Getty Images 2008 file photo/Alex Wong Sen. John Ensign, R-Nev., has landed in our No. 2 spot on Scandal Watch.

This post has been updated (June 19, 2009 6:40 p.m.)

The fallout from an extramarital affair between Ensign and Cindy Hampton, a campaign staffer, is threatening to ensnare other Republican leaders as they try to marshal opposition to the Obama administration.

A June 11 letter written by Hampton's husband, published today in the Las Vegas Sun, claims that at least one of Ensign's colleagues, Sen. Tom Coburn, R-Okla., knew about the affair more than a year before Ensign's public confession, but did not act to remove him from party leadership.

Though unconfirmed -- Coburn's communications director said Coburn would not comment on the claims made in the letter -- the allegation could turn one of Washington's periodic sex scandals into something of larger significance.

Initially, it seemed as though the splatter would be confined to Ensign's political ambitions. After admitting to the affair on Tuesday, Ensign -- a rising star among conservatives who was thought to be considering a presidential run in 2012 -- resigned his post as the Senate's fourth-leading Republican.

Then it emerged that Cindy Hampton's salary -- paid from Ensign's political payroll -- had doubled during the time of their affair, which went on from December 2007 to August 2008. Also in that period, Hampton's son landed a $1,000-a-month internship with the National Republican Senatorial Committee -- chaired by Ensign. After Hampton and her husband, Doug (also a top Ensign aide), were dismissed by Ensign, the senator allegedly helped Doug Hampton find a job with a Las Vegas airline that is among his major campaign contributors.

Now the Sun is reporting that, days before Ensign acknowledged his affair with Cindy Hampton, Doug Hampton wrote a letter to Fox News anchorwoman Megyn Kelly, begging her to help expose Ensign's "unethical behavior" because his fellow lawmakers had not.

The letter claimed that Doug Hampton had confronted Ensign repeatedly about the affair, including once in Ensign's Washington, D.C., home in February 2008 in front of "a group of his peers."

"One of the attendee's [sic] was Senator Tom Coburn from Oklahoma as well as several other men who are close to the Senator," it says.

Hours after the Sun posted the letter, Ensign fired back.

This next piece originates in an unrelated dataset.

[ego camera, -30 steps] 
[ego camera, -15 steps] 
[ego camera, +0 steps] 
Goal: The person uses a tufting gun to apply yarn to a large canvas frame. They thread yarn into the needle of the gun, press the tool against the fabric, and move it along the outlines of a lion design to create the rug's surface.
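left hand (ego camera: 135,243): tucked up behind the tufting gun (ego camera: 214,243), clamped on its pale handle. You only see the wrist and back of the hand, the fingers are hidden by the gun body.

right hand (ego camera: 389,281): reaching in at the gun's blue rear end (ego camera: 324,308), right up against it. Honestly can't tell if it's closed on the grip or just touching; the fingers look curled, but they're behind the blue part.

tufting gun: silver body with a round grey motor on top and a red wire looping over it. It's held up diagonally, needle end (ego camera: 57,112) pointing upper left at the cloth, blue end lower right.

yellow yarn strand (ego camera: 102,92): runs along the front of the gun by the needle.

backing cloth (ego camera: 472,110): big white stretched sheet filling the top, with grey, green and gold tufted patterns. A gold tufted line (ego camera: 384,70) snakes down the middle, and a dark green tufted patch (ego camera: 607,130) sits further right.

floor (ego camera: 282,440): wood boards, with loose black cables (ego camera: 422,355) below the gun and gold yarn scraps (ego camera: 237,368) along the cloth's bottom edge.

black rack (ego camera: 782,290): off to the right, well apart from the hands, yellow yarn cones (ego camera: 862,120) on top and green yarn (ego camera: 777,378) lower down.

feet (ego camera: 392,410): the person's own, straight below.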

His spokesman released a statement saying Doug Hampton had approached Ensign for a pay-off within the last month, making "exorbitant demands for cash and other financial benefits" through an attorney.

If indeed Coburn and others were aware of Ensign's problems for as long as Hampton says, they could face thorny questions about why his stature within the Republican Party continued to rise. Ensign was chairman of the Republican Senate Policy Committee, which sets out the party's legislative agenda, and just weeks ago, he traveled to Iowa, fueling the presidential speculation.

The controversy is a distraction Coburn hardly needs as he attempts to spearhead Republican opposition to the Obama administration's stimulus plan. Coburn recently issued a report criticizing 100 stimulus projects, then found himself in a dust storm when administration officials called the report misleading and error-filled.

Update (June 19, 2009 6:40): Hours after the Sun posted the letter, Ensign fired back. His spokesman released a statement saying Doug Hampton had approached Ensign for a pay-off within the last month, making "exorbitant demands for cash and other financial benefits" through an attorney.